Frank Wilimczyk was there. Wilimczyk I knew as the publisher of the fine general fanzine, Paradox. I remember very little about him, other than that he didn't have much to say, and seemed embarrassed when I attempted to rise from a couch and couldn't do it because he was sitting on the tail of my coat.

Wilsey sang a little jingle to the tune of "I'm a Little Teapot"!

I'm a little Cosfan, short and dumb;
Here is my brain, as big as my thumb.
When I get all steamed up, I do shout,
"Ashley is a dictator! Unger is a lout!"(*)

John Michel arrived, accompanied by a dark-haired girl whom he'd met in the Village -- Judy Zissman, later to become a charter member of the Vanguard a.p.a. Michel was editing some aviation magazine at the time, and one of his duties was to comb all the morning newspapers for news items about airplanes.

The meeting occurred during the Roosevelt-Dewey election campaign and I was wearing an old Coolidge-and-Dawes election button which I'd rooted out of the attic. Michel inspected the thing gravely.

"Where'd you get this?"

"Oh," I said, "it's a family heirloom."

"Ummmm," he muttered. "A Republican family."
(*) Ashley had excluded Cosmic Claude Degler from a Michiconference shortly before.
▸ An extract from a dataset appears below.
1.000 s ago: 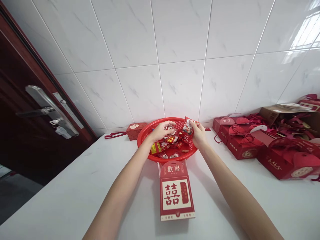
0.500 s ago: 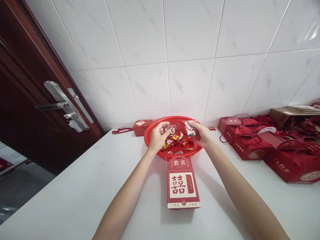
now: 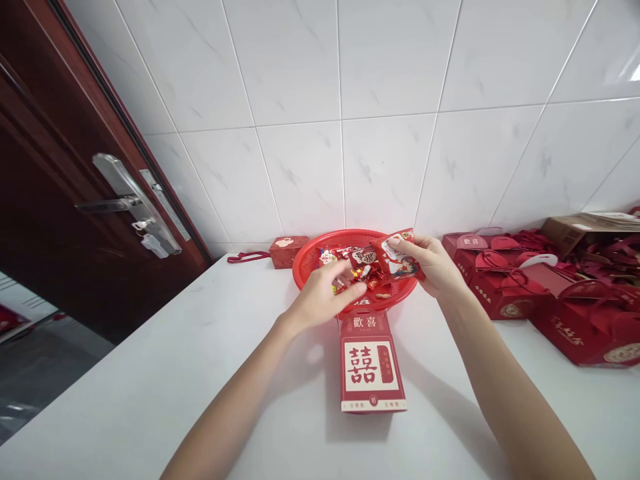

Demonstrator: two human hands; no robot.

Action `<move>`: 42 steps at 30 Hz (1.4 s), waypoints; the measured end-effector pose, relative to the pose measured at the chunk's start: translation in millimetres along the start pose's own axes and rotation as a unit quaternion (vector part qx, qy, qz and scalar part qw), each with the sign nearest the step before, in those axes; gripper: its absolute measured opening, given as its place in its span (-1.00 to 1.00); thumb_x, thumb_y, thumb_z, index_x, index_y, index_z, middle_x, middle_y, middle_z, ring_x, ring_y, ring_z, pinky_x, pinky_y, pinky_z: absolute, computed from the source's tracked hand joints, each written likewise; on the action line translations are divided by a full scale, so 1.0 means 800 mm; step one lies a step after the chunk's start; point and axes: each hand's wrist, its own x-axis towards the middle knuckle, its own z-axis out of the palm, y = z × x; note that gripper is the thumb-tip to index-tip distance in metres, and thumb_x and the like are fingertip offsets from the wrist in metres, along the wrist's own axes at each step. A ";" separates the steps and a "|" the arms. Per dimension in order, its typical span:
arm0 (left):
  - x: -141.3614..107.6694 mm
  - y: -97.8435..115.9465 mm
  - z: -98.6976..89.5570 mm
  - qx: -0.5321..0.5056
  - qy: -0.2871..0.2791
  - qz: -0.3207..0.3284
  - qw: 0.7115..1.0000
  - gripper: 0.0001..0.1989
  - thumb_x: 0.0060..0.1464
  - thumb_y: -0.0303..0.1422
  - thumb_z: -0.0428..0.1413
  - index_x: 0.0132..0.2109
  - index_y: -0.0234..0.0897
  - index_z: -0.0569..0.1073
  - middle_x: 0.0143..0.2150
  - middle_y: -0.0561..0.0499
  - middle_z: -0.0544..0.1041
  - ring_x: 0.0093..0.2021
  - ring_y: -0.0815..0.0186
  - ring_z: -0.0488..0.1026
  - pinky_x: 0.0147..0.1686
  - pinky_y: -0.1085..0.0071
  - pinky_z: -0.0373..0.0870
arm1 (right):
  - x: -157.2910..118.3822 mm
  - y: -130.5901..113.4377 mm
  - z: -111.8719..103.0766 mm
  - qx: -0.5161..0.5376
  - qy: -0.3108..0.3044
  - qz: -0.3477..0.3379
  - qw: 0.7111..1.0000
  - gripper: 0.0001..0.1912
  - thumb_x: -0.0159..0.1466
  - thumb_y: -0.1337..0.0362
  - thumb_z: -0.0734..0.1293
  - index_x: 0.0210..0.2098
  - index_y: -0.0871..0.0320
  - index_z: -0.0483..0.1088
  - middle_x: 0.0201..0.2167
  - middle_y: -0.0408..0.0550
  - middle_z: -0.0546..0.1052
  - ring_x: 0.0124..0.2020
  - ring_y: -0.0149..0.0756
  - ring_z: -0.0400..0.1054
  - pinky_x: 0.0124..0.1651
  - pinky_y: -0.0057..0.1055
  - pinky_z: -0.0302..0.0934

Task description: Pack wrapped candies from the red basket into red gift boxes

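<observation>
A red plastic basket [image 3: 300,267] by the wall holds several wrapped sweets [image 3: 367,272]. My right hand [image 3: 434,261] pinches a red printed snack packet [image 3: 399,255] over the basket's right side. Over the near left rim, my left hand [image 3: 327,293] has its thumb and fingers apart with nothing between them. Just in front of the basket is a red and white gift box [image 3: 373,367] with Chinese characters, its top flap reaching the basket's near rim.
Several red gift boxes [image 3: 510,287] stand at the right, by a brown carton [image 3: 565,233] of red ribbons. A small red box [image 3: 287,252] with a strap sits left of the basket. A dark door [image 3: 100,167] is beyond the white table's [image 3: 200,347] left edge.
My right hand has lifted the packet slightly and drawn it to the right. The left hand has come back toward the near rim, fingers spreading. The view has shifted slightly.
</observation>
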 end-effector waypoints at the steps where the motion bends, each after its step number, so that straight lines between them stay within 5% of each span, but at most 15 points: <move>1: -0.009 0.004 -0.002 0.038 -0.032 -0.005 0.999 -0.63 0.18 -0.11 0.17 0.01 -0.26 0.52 -0.07 -0.10 0.58 -0.09 0.14 0.53 -0.05 0.25 0.48 | -0.002 -0.005 -0.002 -0.003 0.007 -0.006 1.000 -0.66 -0.11 0.13 0.66 -0.47 0.23 0.60 -0.52 -0.04 0.63 -0.53 -0.31 0.50 -0.46 -0.48 0.38; 9: -0.057 0.039 0.005 0.243 -0.174 -0.056 0.953 -0.42 0.13 0.05 0.16 0.18 -0.19 0.49 0.13 -0.21 0.52 0.17 -0.11 0.42 0.10 0.08 0.37 | -0.022 -0.034 -0.005 -0.031 0.012 -0.041 0.999 -0.66 -0.10 0.12 0.66 -0.47 0.22 0.61 -0.49 -0.02 0.65 -0.52 -0.28 0.52 -0.48 -0.46 0.42; 13: -0.067 0.045 0.012 0.221 -0.225 -0.066 0.947 -0.34 0.08 0.08 0.19 0.21 -0.19 0.46 0.13 -0.21 0.55 0.16 -0.12 0.44 0.08 0.11 0.35 | -0.029 -0.039 -0.006 -0.041 -0.004 -0.043 0.998 -0.68 -0.08 0.12 0.66 -0.46 0.21 0.61 -0.50 -0.02 0.64 -0.52 -0.25 0.52 -0.49 -0.44 0.43; 25: -0.070 0.040 -0.001 0.184 -0.256 -0.095 0.944 0.01 -0.21 0.17 0.33 0.35 -0.18 0.35 0.24 -0.29 0.47 0.25 -0.28 0.32 0.10 0.01 0.34 | -0.032 -0.033 0.000 -0.074 -0.029 -0.037 0.996 -0.70 -0.03 0.11 0.63 -0.45 0.18 0.62 -0.52 -0.05 0.63 -0.52 -0.27 0.51 -0.49 -0.44 0.42; 31: -0.066 0.043 -0.007 0.096 -0.233 -0.044 0.967 -0.36 0.01 -0.16 0.32 0.26 -0.05 0.44 0.22 -0.08 0.51 0.20 -0.04 0.40 0.07 0.17 0.40 | -0.031 -0.029 0.002 -0.066 -0.039 -0.026 0.997 -0.69 -0.03 0.12 0.64 -0.43 0.20 0.63 -0.52 -0.04 0.63 -0.51 -0.27 0.52 -0.48 -0.44 0.41; 36: -0.072 0.056 -0.016 0.071 -0.251 0.131 0.957 -0.87 0.23 -0.34 0.20 -0.09 -0.14 0.60 -0.27 0.04 0.59 -0.26 0.30 0.48 -0.16 0.38 0.37 | -0.034 -0.031 0.003 -0.069 -0.039 -0.038 0.996 -0.69 -0.03 0.11 0.64 -0.42 0.20 0.63 -0.50 -0.03 0.64 -0.51 -0.26 0.52 -0.48 -0.43 0.41; 39: -0.076 0.056 -0.016 0.147 -0.190 0.231 0.943 -0.77 0.37 -0.32 0.03 -0.12 -0.15 0.61 -0.36 0.00 0.50 -0.37 0.32 0.37 -0.30 0.38 0.29 | -0.036 -0.035 0.002 -0.074 -0.042 -0.047 0.995 -0.69 -0.02 0.10 0.63 -0.44 0.19 0.62 -0.51 -0.06 0.63 -0.52 -0.28 0.50 -0.48 -0.43 0.40; 42: -0.080 0.049 -0.009 0.234 -0.165 0.256 0.923 -0.67 0.38 -0.43 -0.06 -0.05 -0.09 0.60 -0.33 -0.01 0.47 -0.39 0.32 0.33 -0.34 0.39 0.25 | -0.038 -0.040 -0.002 -0.075 -0.050 -0.033 0.995 -0.69 -0.03 0.09 0.63 -0.46 0.19 0.62 -0.50 -0.04 0.63 -0.53 -0.30 0.48 -0.50 -0.46 0.36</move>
I marvelled at his learning.

The thought struck me that the Futurians had all but developed a small culture-inside-of-a-culture all their own. Not only did this have its own burlesque religion, its literature and philosophy, but its own language as well. Some youngfan, browsing through the bound fanzines, discovered something written in Dawnish, the synthetic language which the Futurians had presumably invented as a takeoff on Esperanto. When queried how one might acquire this curious tongue, Wollheim replied, "We'll teach you. Ten dollars a lesson. A hundred easy lessons or fifty hard."

The whimsy for which the Futurians were famous was still evident. A sober discussion was held concerning the fate of six pieces of paper which had reportedly been rolled beneath the drum of Michel's mimeo into a spacewarp, and never appeared on the other side. Some of the FAPA members considered the possibility of producing 65 small bowls of jello, with articles and poems and stories engraved in fine type upon the gelatin. DAW laughed hugely when I announced a fanzine to be called Terrifying Test-Tube Tales. I don't know whether I ever told him that the title was inspired by Stirring Science Stories.

During all these goings-on, both Don and Elsie Wollheim treated the attendees very cordially, and, indeed, their toleration for young fans was considerably greater than we had a right to expect. I have never figured out why Wollheim formed the Arisians. It may have been that, as a well-established professional editor, he enjoyed being the acknowledged leader of a group of neophytes; or possibly he had ideas of becoming once again a power in fan politics. I don't know. It was certain that at the time he was becoming increasingly dissatisfied with FAPA, as evidenced by his oneshot fanzine Vertigo, which was distributed only by subscription.

After the Vanguard Amateur Press Association was begun in March, 1945, the Arisians waned. The face of New York Fandom had changed. Things were shaping up for the big Futurian split which finally came in September. Then, too, a lot of new fans like Hamel and Weinstein disappeared. The great invasion from Los Angeles began, with Kepner, Brown, and others moving to New York, where they gravitated toward the elder faction of the split Futurian Society, and Kepner began writing blasts against Astounding Science Fiction's capitalism for The Daily Worker. The atom bombs exploded, too, around this time.